“Today is a great day for Open webOS. We have completed our initial roadmap and are releasing Open webOS 1.0 on schedule, as promised.” The only use they mention in a video of WebOS running on a TouchSmart? Hotel kiosks. Sigh.
“Today is a great day for Open webOS. We have completed our initial roadmap and are releasing Open webOS 1.0 on schedule, as promised.” The only use they mention in a video of WebOS running on a TouchSmart? Hotel kiosks. Sigh.
Oh man…talk about excitement deflated. Firstly the video looks like it was made in the early 90s. Secondly, the guy looks like he is in pain doing this video and the long pauses with turn arounds are killer. Thirdly, Web OS looks laggy on the desktop. Where Thom’s heart is for BeOS, I think my heart is for WebOS and it kills me to see it in this light.

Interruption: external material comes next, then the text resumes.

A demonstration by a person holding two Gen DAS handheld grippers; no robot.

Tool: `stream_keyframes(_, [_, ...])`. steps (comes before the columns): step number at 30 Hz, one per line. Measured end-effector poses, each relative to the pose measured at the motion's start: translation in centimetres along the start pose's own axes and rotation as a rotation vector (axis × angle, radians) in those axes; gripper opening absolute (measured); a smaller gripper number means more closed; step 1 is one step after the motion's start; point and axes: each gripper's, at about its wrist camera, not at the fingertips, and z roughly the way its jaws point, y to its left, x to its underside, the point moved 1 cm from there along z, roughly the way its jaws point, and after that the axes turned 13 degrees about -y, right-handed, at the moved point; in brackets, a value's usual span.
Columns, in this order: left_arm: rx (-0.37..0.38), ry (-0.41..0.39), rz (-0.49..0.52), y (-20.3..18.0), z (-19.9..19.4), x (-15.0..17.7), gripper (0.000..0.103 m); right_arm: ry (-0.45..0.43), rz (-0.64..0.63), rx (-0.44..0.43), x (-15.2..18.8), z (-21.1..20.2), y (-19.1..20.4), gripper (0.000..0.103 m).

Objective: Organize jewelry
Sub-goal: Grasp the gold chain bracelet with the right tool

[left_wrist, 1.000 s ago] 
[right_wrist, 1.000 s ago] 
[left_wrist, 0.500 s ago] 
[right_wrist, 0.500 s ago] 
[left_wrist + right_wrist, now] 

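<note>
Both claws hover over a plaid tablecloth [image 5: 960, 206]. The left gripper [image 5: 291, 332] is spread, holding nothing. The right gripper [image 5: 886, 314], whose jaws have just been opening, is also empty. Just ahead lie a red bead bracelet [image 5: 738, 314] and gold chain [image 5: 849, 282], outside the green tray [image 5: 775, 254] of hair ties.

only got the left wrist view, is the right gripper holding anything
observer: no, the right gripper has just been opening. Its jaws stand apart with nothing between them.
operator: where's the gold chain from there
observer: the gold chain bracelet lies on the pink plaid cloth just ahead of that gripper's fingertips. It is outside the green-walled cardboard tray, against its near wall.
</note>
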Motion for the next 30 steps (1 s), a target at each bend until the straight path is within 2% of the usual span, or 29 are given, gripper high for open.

Besides hotel kiosk Touchsmarts, there’s Open webOS on a Nexus: http://www.webosnation.com/open-webos-oe-booted-galaxy-nexus-webos-…
Edited 2012-09-29 07:35 UTC
It does seem bizarre that the original webOS started on phones and tablets and yet openwebOS is demo’ed on an HP TouchSmart PC (which I doubt many people have even seen) and *not* on a phone or tablet where surely its more suited for the consumer?
To use hotel kiosks as an example seems fairly obscure (and with no actual demo apps shown for kiosks, it remains just a pipedream). If I were demo’ing openwebOS, I’d have shown a few typical apps running (e.g. an office suite, a browser, a game, a video camera app) to at least prove that you can do some common things that we’d expect and then maybe shown a few features that are unique (more about the card system and the ability to flick to close etc.).
The whole video came off as very flat – personally, I’d have a bit of unobtrusive background music, a short intro and then go fullscreen to show openwebOS in action (we don’t need to see the bloke once he’s introed openwebOS).
It’s simple. HP doesn’t make smartphones anymore. They do make these touch PCs. If they still made smartphones they’d be demoing it on a smartphone.
They are rumoured to be working on new smart phones. What they don’t make any more is tablets.
Showing off a mobile OS on a touch enabled PC is odd? You don’t see that as being the trend of the moment?
Tablets are getting keyboards PCs are getting 3G radios. This way they can show off the new OS with hardware that is available and trendy.
Come on guys, hotel kiosk was just an example for it’s commercial potential and a bit of HP marketing “can integrate with our cloud services”.
Those WebOS dev’s has to be paid.
The devs are going to get paid regardless; this is HP, not some small start up. But I think you’ve missed the point of the discontent anyway.
Hotels kiosk is a pretty bad example as it’s a niche market and one they didn’t even demonstrate any potential for anyway.
Thus what people are moaning about is how badly HP have sold webOS in that video. An advert like this is likely to make it harder to market webOS and thus harder for HP to justify their webOS division.
So really, we want the same end goal you’re talking about: a successful commercial product.
Hmmm, planned support for QT5
Thom,
It’s probably a good thing you’ve not been too exposed to WebOS. Like BeOS, it’s the sort of thing that hooks you and is difficult to shake. Using any mobile system these days that’s not WebOS seems like shoving my fist into a blender. Sure, the app selection’s crap, but it’s the only mobile system that genuinely makes me happy every time I use it. If Open WebOS amounts to anything, no matter how humble, it won’t be a waste of that genius. Blackberry knows it was genius. Google knows it was genius. It’s just a shame HP didn’t have the balls to carry it through the darker times.